Zimbabwe is skyrocketing in its inflation. Currently the official figure stands at 11.2 million percent, while some of the private reports state that real inflation is close to 20 million percent. Billion $$$ notes are being printed in Zimbabwe and rates get higher by thousands for one SINGLE bread if you delay buying it even by a second. All this for a country which was not long ago called the Bread-Basket of Africa!!

True - it is yet another African country with irresponsible government, hopelessly uneducated mass, topping in corruption and scams blah, blah and blah. And yeah the West has denied every kind of support to the nation. Absence of donors means that the inflation is heading to even roaring heights. All pointing to mass killings & murders, refugees, countless starvation deaths and total collapse of yet another African nation.

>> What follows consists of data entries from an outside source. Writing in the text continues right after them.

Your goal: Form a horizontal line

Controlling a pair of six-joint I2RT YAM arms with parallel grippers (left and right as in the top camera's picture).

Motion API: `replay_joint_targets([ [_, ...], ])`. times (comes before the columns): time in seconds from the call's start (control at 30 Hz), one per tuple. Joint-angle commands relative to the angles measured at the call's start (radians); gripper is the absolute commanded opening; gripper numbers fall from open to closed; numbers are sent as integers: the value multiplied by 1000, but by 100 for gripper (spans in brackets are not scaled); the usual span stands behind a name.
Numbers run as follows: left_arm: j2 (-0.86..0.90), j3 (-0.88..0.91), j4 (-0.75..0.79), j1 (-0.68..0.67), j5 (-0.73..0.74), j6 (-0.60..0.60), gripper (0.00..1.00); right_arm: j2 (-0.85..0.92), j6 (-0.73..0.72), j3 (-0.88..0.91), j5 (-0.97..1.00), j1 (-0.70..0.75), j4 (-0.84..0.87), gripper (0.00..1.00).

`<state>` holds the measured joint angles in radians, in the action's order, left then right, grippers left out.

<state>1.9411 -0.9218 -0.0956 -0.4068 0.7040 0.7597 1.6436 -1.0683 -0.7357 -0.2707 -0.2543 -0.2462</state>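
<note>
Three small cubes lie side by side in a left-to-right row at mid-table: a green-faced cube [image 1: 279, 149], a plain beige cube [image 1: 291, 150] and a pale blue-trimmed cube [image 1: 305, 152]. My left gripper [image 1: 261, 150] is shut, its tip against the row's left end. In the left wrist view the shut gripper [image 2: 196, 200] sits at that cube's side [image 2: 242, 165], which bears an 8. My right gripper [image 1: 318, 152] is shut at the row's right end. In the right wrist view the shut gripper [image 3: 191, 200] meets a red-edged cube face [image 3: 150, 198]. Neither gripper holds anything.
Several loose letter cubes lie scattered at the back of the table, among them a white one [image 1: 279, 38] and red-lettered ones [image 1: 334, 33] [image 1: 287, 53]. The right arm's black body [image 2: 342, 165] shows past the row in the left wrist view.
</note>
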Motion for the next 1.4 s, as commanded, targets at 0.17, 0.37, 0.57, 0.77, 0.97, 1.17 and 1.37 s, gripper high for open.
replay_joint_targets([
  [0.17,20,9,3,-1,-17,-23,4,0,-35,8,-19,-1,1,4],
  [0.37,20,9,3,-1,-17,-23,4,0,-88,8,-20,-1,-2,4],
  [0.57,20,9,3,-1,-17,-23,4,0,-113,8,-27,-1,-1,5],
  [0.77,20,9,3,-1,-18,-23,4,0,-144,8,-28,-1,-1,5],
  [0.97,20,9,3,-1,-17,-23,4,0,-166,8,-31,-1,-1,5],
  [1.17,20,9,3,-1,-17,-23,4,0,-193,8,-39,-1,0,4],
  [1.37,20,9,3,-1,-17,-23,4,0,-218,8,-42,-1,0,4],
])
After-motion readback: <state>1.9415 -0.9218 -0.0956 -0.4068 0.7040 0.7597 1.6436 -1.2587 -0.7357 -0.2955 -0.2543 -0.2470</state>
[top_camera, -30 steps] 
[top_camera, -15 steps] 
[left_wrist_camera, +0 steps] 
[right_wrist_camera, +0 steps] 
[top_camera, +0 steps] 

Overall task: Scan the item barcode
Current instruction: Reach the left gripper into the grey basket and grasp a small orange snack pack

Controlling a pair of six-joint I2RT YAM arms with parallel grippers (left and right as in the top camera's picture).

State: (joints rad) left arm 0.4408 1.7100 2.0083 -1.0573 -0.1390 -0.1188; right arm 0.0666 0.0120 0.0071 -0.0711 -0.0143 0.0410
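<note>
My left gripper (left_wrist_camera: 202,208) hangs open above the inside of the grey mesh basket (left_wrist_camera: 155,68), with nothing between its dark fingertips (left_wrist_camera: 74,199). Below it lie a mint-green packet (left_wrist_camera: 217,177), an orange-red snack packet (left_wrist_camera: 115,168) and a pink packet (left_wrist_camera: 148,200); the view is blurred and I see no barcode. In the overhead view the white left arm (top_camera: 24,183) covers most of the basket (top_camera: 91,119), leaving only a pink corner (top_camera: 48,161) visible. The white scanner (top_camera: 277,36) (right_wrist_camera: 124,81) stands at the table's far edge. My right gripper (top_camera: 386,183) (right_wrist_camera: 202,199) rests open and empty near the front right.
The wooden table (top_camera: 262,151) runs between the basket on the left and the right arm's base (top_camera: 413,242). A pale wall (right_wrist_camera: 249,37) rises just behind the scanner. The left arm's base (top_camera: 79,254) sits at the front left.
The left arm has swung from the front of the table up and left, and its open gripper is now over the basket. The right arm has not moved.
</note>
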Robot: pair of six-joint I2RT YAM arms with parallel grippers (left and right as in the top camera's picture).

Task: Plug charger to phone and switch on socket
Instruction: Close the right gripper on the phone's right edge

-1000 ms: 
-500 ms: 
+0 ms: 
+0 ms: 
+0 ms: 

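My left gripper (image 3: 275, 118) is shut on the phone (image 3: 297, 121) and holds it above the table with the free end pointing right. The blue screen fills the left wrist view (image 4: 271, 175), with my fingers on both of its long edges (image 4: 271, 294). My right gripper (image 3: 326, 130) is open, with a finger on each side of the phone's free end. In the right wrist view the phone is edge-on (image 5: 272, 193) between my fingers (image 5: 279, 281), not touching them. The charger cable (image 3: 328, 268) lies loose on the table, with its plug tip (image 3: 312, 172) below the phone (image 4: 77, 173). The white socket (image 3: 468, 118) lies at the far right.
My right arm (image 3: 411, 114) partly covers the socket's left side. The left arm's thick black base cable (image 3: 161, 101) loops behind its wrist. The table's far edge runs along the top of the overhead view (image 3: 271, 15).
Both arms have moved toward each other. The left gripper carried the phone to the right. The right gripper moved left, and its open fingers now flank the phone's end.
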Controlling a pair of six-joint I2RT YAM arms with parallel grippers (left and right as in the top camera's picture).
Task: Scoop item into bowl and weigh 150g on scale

And the United Nations and World Bank and IMF stand by and watch. It is not enough to have Millennium Development Goals... it is more important to save millions who are dying without food & water right in front of our eyes. Professor Jeffrey Sachs single handedly has done MUCH more in the past 20 years than what all of World Bank and IMF have done to prevent these kind of economic disasters.

It is easy to blame political parties and government in Zimbabwe for all this. What did the poor people who have no clue about any of this do? The only superpower of the World - United States - will fight in Iraq and other places for democracy. But it will stand by the egoistic economists in World Bank and watch the millions of poor African men & women and children die. After all, Zimbabwe doesn't have oil.

World Bank - be ashamed for what you do... and what you don't!.

1 comment:

Anonymous said...

Yeah it's terrible. I can't even imagine the implications. Do u know what's the price of basic commodities there?